WHAT NEEDS TO BE DONE:
Could you count how many lines of the data include "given" and answer with the number only?

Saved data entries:

---*---

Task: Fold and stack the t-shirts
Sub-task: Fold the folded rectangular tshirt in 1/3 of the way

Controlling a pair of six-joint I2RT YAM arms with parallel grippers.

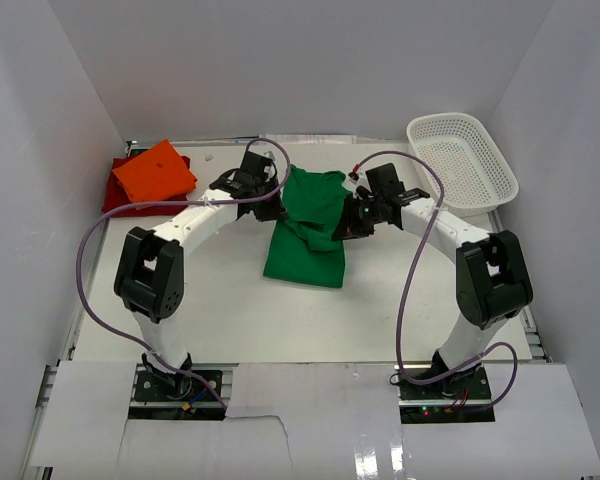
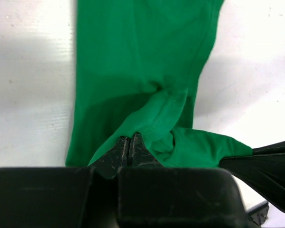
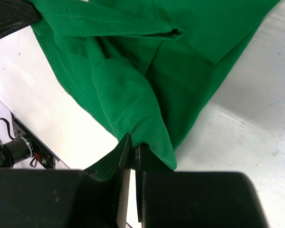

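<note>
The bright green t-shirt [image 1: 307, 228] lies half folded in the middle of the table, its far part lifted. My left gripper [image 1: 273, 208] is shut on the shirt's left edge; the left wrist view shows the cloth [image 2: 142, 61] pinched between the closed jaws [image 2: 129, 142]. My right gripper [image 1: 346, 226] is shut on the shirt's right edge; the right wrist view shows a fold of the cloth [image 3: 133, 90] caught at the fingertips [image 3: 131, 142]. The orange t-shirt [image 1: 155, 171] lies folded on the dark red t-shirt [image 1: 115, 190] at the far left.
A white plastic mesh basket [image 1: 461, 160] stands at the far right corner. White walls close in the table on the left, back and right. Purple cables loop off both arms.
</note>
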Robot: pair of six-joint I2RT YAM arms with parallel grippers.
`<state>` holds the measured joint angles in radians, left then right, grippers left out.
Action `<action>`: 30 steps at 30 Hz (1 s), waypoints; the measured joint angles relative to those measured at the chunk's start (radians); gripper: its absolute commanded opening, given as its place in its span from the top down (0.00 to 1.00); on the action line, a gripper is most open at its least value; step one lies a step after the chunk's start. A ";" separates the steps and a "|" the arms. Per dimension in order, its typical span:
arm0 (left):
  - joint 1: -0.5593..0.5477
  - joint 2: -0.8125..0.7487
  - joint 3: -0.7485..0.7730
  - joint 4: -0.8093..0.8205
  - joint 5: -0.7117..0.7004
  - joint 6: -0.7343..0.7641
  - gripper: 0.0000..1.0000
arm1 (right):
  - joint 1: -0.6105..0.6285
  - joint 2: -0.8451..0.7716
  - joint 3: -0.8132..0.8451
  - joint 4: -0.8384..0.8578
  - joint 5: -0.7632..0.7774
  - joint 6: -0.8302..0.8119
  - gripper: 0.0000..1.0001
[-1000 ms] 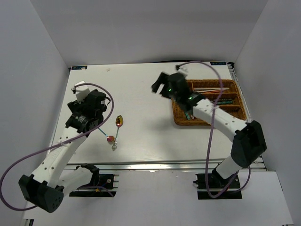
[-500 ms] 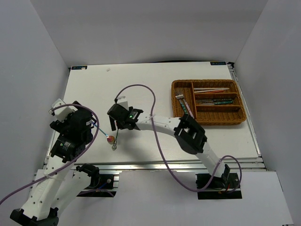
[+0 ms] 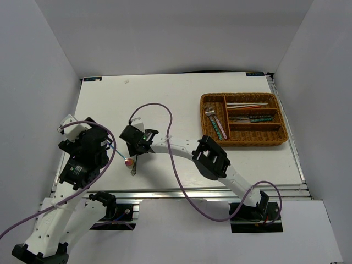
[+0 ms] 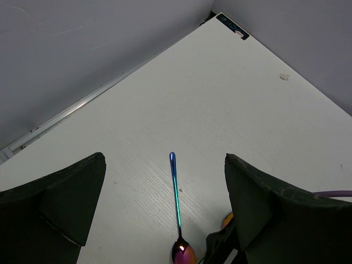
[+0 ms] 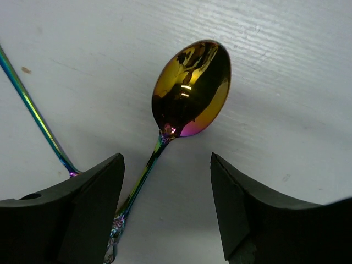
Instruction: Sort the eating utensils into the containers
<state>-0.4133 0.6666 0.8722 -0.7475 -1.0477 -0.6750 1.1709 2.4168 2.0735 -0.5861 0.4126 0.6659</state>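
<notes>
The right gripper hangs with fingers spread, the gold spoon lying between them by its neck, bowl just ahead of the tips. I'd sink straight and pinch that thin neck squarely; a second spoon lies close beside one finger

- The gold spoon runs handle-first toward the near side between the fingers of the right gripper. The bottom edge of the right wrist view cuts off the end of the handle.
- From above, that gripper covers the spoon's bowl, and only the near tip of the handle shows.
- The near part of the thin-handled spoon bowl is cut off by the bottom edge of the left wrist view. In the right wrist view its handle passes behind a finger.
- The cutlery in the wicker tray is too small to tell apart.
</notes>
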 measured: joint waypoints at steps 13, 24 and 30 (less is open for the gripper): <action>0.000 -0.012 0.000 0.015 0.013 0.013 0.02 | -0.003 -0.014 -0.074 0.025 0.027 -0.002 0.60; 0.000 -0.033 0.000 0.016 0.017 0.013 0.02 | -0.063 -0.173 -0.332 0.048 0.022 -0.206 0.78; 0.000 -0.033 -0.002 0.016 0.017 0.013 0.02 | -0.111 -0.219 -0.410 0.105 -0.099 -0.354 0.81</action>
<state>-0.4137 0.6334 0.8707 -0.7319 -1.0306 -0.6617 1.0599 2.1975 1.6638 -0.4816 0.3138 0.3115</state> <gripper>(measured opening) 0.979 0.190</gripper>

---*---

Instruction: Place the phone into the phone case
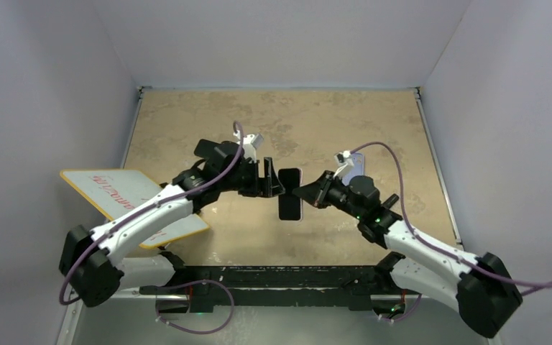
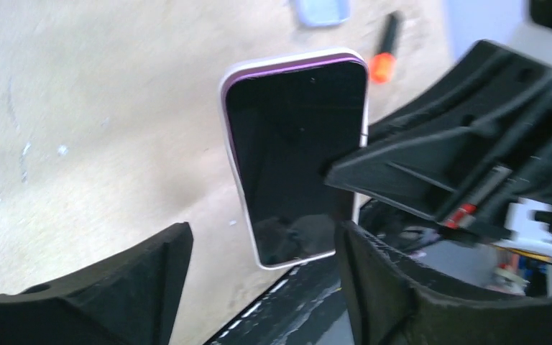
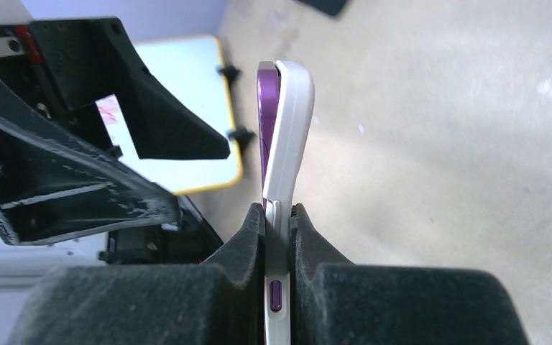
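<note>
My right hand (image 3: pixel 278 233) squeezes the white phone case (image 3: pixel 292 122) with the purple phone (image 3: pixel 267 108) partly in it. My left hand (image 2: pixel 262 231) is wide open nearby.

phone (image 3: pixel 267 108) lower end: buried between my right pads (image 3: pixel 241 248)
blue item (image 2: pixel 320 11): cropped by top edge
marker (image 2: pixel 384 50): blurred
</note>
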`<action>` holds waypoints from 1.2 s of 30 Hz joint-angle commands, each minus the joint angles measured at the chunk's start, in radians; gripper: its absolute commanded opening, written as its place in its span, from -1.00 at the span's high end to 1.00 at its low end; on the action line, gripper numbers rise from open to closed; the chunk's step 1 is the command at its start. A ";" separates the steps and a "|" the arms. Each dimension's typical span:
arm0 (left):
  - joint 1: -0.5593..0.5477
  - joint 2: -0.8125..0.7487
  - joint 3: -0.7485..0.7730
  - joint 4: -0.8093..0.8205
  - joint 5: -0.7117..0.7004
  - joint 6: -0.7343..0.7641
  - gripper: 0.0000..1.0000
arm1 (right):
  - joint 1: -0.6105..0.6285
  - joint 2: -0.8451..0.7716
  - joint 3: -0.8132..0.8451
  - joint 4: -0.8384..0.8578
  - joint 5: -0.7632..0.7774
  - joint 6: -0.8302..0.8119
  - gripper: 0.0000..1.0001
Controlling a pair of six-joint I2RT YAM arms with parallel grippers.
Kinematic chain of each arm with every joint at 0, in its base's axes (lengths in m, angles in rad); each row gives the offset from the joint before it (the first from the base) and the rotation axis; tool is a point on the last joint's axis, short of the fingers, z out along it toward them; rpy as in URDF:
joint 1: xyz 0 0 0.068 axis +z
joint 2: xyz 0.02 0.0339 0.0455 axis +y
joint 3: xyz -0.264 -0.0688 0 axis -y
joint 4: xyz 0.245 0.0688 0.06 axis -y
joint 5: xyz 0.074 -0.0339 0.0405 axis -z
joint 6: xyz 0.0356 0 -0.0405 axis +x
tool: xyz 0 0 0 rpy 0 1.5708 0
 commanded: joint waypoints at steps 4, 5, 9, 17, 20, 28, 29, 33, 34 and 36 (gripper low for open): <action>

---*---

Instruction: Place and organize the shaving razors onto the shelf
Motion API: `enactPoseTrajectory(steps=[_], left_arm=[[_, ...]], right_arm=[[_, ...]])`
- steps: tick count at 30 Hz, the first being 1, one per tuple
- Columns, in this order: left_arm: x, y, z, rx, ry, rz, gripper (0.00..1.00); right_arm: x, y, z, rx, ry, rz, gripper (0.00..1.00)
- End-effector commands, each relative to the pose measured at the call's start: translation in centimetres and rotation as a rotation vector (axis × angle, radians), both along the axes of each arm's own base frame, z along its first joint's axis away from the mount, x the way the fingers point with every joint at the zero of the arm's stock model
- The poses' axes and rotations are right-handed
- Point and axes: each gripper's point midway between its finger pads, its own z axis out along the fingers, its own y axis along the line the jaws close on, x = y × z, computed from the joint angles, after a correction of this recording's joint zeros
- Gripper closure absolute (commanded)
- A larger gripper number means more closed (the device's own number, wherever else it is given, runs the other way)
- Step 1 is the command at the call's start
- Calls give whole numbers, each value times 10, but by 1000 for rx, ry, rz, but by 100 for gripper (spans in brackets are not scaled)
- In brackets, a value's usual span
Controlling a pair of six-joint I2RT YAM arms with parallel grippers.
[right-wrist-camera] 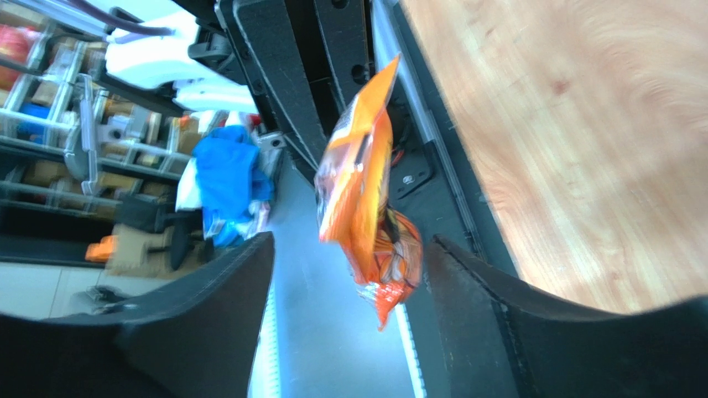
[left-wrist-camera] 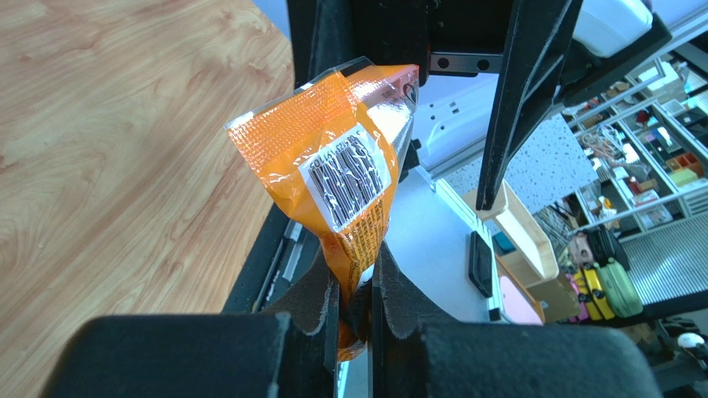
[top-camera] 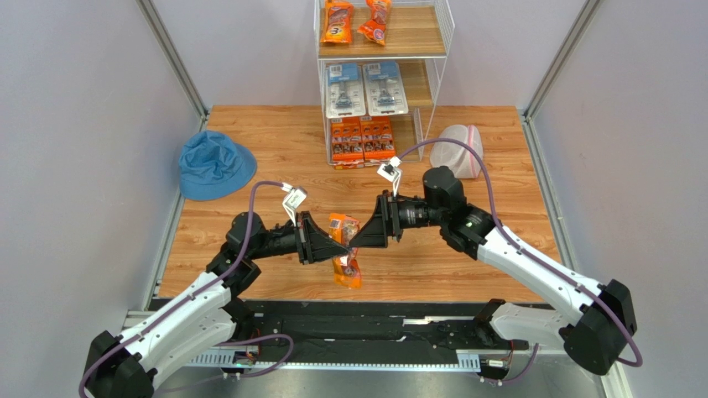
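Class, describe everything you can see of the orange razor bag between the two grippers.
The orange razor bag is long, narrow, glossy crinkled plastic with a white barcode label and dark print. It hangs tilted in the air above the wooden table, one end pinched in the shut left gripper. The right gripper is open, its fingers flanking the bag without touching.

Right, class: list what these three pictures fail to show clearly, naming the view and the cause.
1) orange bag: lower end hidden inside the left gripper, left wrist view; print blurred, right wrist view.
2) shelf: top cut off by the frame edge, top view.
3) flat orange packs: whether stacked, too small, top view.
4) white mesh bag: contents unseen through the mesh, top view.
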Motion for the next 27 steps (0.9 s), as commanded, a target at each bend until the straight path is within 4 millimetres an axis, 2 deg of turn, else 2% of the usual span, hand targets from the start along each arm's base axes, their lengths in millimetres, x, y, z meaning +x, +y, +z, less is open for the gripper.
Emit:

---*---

SOLUTION TO THIS TASK:
2